Whichever lines include the word "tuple", copy them as they appear in the data.

- Data for review
################
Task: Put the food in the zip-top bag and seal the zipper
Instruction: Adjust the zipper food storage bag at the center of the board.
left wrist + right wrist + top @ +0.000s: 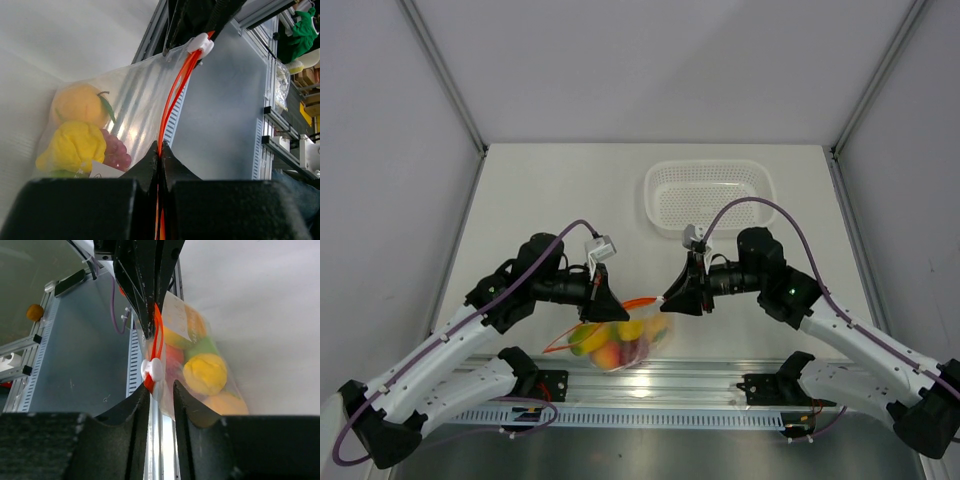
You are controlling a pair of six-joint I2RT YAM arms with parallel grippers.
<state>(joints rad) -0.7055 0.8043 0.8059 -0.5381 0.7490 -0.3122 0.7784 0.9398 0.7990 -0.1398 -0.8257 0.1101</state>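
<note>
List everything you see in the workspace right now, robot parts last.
zip-top bag: one, clear, between the tools at the near edge
zipper: one, red-orange, along the bag's mouth
slider: one, white, on the zipper
peach: one, orange, inside bag
yellow pieces: at least two, yellow, inside bag
grape bunch: one, dark red, inside bag
green fruit: one, green, inside bag
basket: one, white, perforated, far side of table
left tool: one, black, shut on zipper
right tool: one, black, jaws apart at the slider

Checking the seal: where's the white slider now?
The slider sits on the zipper just ahead of the right hand in its wrist view, opposite the left hand.
</note>
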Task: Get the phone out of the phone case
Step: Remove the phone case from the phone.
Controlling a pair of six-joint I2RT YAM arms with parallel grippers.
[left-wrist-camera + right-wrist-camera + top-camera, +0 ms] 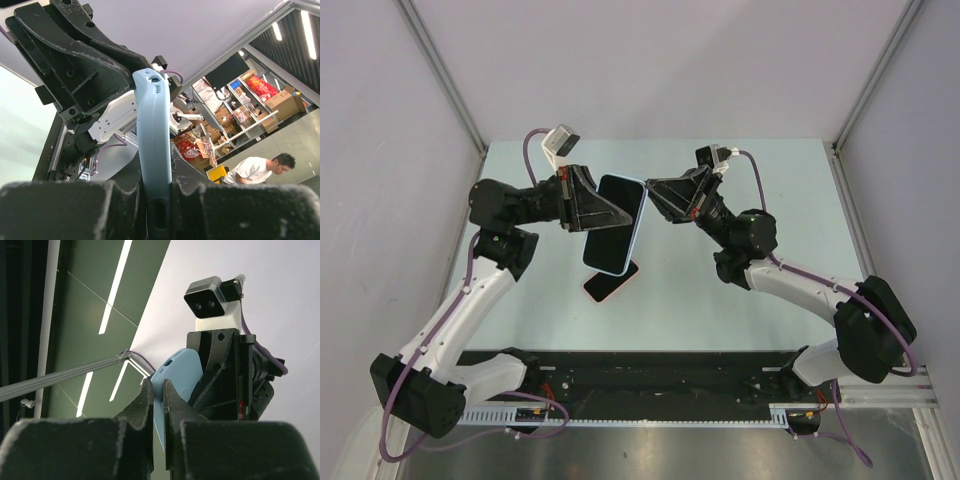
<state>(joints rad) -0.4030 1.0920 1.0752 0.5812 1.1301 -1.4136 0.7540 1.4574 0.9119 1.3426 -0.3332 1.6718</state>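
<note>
Left gripper closed tight on light-blue phone case, one edge; right gripper pinches opposite edge; phone lies on table beneath both, seemingly freed; advised: lower case aside, clear of phone

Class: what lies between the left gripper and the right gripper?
The blue phone case, pinched by both above the table; the top view shows it.

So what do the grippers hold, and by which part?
Both hold the light blue phone case: left gripper shut on its left edge, right gripper on its right edge.
</note>
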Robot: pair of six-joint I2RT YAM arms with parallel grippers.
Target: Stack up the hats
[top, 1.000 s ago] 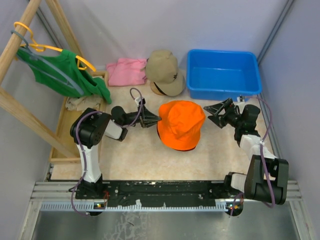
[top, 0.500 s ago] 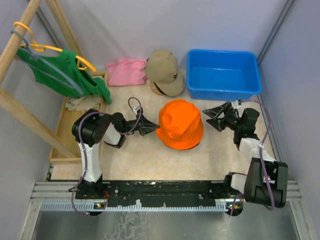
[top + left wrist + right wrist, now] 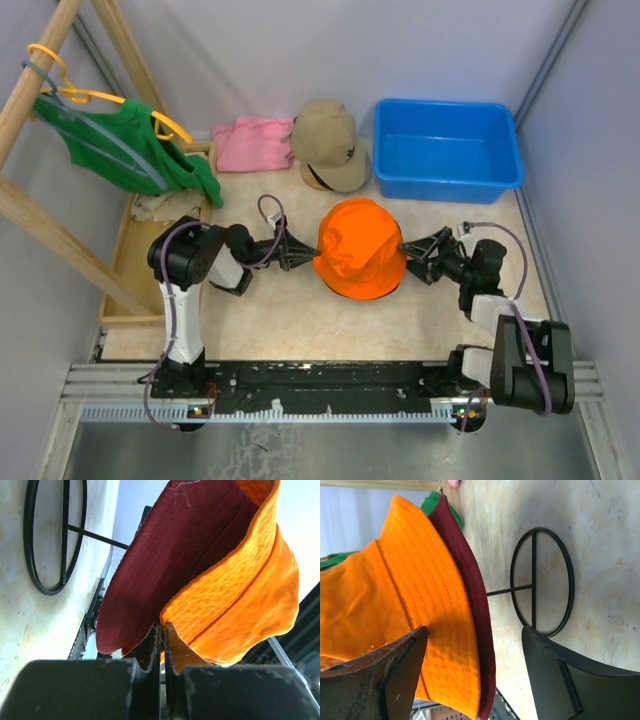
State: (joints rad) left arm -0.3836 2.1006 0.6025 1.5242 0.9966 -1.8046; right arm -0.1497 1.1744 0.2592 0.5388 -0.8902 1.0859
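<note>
The bright orange bucket hat (image 3: 360,250) sits mid-table over the dark red hat (image 3: 150,555), whose brim shows beneath it in both wrist views. My left gripper (image 3: 305,262) is shut on the left edge of the orange hat's brim (image 3: 200,615). My right gripper (image 3: 408,258) is open at the hat's right side, with the orange brim (image 3: 445,630) and the dark red brim (image 3: 480,630) between its fingers (image 3: 395,675). The tan cap (image 3: 328,143) lies at the back. No black cap is in view.
A blue bin (image 3: 447,150) stands at the back right. A pink folded cloth (image 3: 252,142) lies left of the tan cap. A green garment (image 3: 130,150) hangs on a wooden rack (image 3: 40,225) at left. A black wire ring (image 3: 540,582) lies on the table beneath the hats.
My right gripper has moved down and left, from clear of the hat to straddling its right brim. My left gripper dropped slightly, still at the left brim. The hat shifted little.
</note>
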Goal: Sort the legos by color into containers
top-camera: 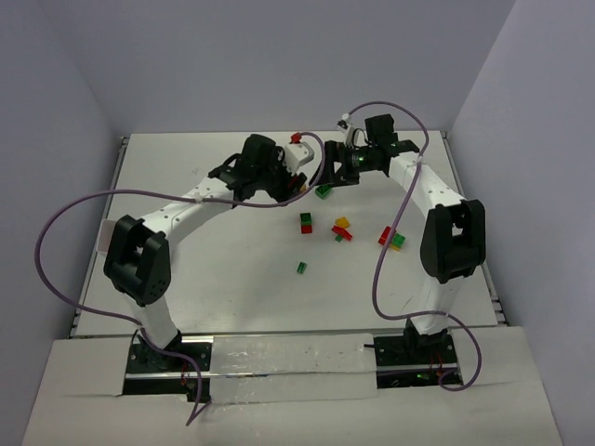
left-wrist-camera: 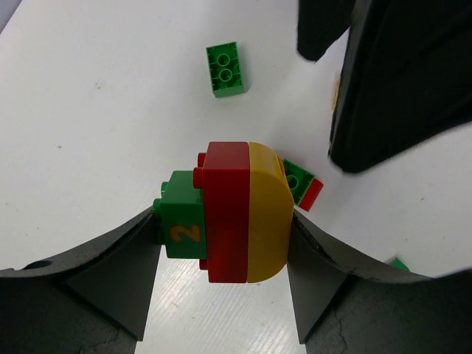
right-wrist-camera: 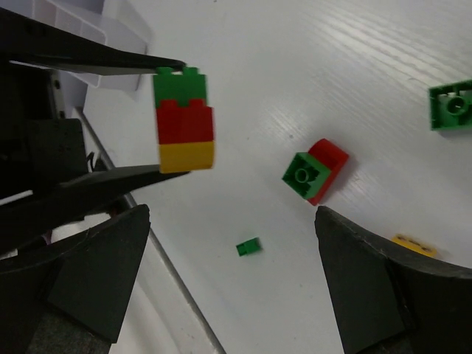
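My left gripper [left-wrist-camera: 225, 221] is shut on a three-brick stack [left-wrist-camera: 225, 214] of green, red and yellow, lifted off the table. The right wrist view shows the same stack [right-wrist-camera: 184, 122] pinched between the left gripper's thin fingers. My right gripper [right-wrist-camera: 232, 214] is open and empty, close beside the stack, and it fills the upper right of the left wrist view [left-wrist-camera: 398, 74]. On the table below lie a green-on-red pair [right-wrist-camera: 313, 169], a tiny green brick [right-wrist-camera: 248, 247] and a green brick [left-wrist-camera: 226, 70]. From above, both grippers [top-camera: 299, 181] [top-camera: 337, 172] meet at the table's far middle.
More legos lie mid-table: a red-green stack [top-camera: 306, 223], a yellow-red pair [top-camera: 342, 228], a red-green-yellow cluster [top-camera: 390, 239] and a small green brick [top-camera: 302, 268]. A translucent white container [right-wrist-camera: 110, 18] sits at the top left of the right wrist view. Purple cables loop over both arms.
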### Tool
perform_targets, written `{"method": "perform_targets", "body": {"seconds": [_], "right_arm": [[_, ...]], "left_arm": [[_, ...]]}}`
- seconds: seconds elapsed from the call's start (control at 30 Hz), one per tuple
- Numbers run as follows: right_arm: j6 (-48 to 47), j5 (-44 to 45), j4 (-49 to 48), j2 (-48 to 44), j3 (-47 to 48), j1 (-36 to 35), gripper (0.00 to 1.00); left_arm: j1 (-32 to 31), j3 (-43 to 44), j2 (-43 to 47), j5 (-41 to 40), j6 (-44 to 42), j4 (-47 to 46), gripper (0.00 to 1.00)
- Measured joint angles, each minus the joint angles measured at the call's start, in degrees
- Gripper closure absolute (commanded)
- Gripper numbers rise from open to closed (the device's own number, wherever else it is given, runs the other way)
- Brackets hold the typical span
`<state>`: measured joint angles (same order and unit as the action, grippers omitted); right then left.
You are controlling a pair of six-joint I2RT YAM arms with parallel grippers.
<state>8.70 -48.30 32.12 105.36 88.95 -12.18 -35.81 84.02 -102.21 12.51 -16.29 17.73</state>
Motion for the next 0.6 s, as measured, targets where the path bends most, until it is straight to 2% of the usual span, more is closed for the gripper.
{"method": "perform_targets", "body": {"seconds": [0.3,0.47,0.6], "right_arm": [[0.9,-3.6,0.0,0.4,0.7,-2.3,0.02],[2.2,-4.9,-0.3,2.3,0.9,-2.3,0.07],[3.2,-5.6,-0.8,3.8,1.7,-2.6,0.16]], "left_arm": [[-1.6,-0.5,0.1,0.0,-2.3,-1.1,0.65],[-2.4,-1.0,0.3,0.0,-3.4,-1.7,0.65],[-2.9,-1.1,0.6,0.0,-3.9,-1.9,0.65]]}}
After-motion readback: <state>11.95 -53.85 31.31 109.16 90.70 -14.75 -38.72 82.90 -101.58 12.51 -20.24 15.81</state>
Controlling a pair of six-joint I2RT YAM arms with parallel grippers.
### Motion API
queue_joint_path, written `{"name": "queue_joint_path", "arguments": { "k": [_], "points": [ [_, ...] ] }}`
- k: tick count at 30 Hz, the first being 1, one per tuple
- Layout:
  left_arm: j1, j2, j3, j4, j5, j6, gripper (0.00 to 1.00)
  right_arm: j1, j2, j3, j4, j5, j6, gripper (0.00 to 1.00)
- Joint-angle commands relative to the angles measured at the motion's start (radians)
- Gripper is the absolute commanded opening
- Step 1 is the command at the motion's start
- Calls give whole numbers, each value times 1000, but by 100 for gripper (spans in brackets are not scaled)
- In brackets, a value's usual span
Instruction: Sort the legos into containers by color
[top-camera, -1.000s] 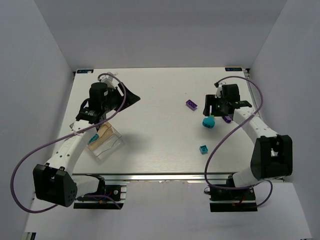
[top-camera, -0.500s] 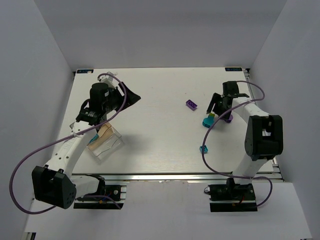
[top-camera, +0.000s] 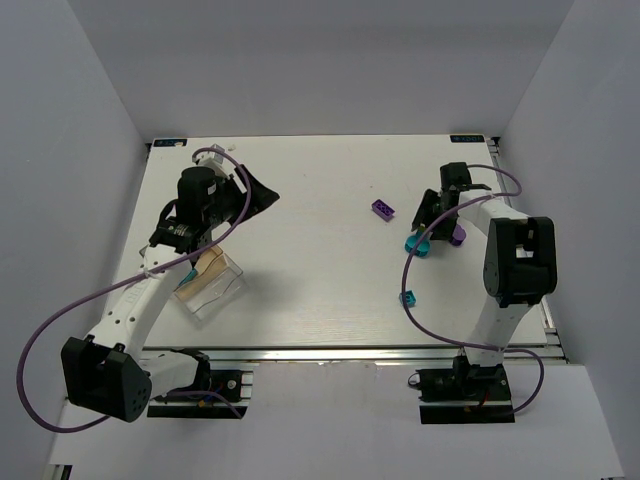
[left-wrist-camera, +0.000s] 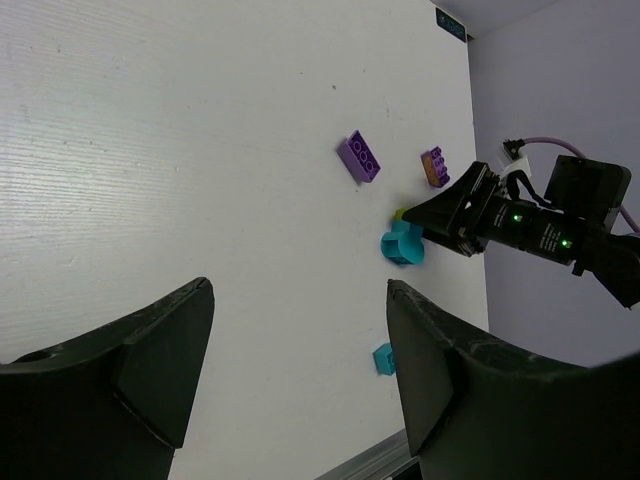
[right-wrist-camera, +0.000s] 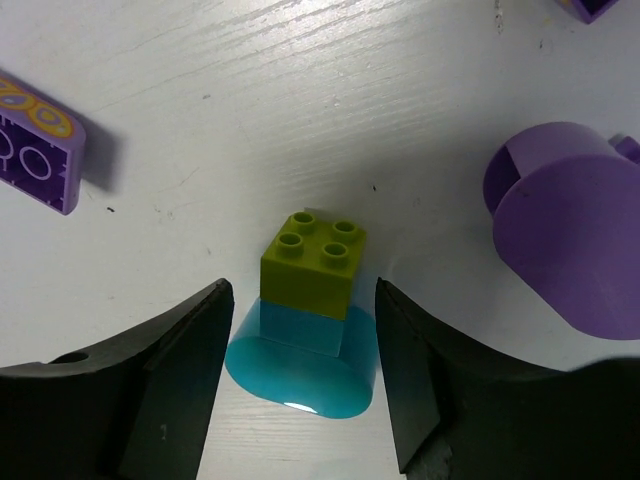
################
- Output for this exercise
- seconds: seconds elapsed from the call's start (control at 30 Hz), one per tuple
- k: tick count at 30 Hz, the first being 1, one per tuple

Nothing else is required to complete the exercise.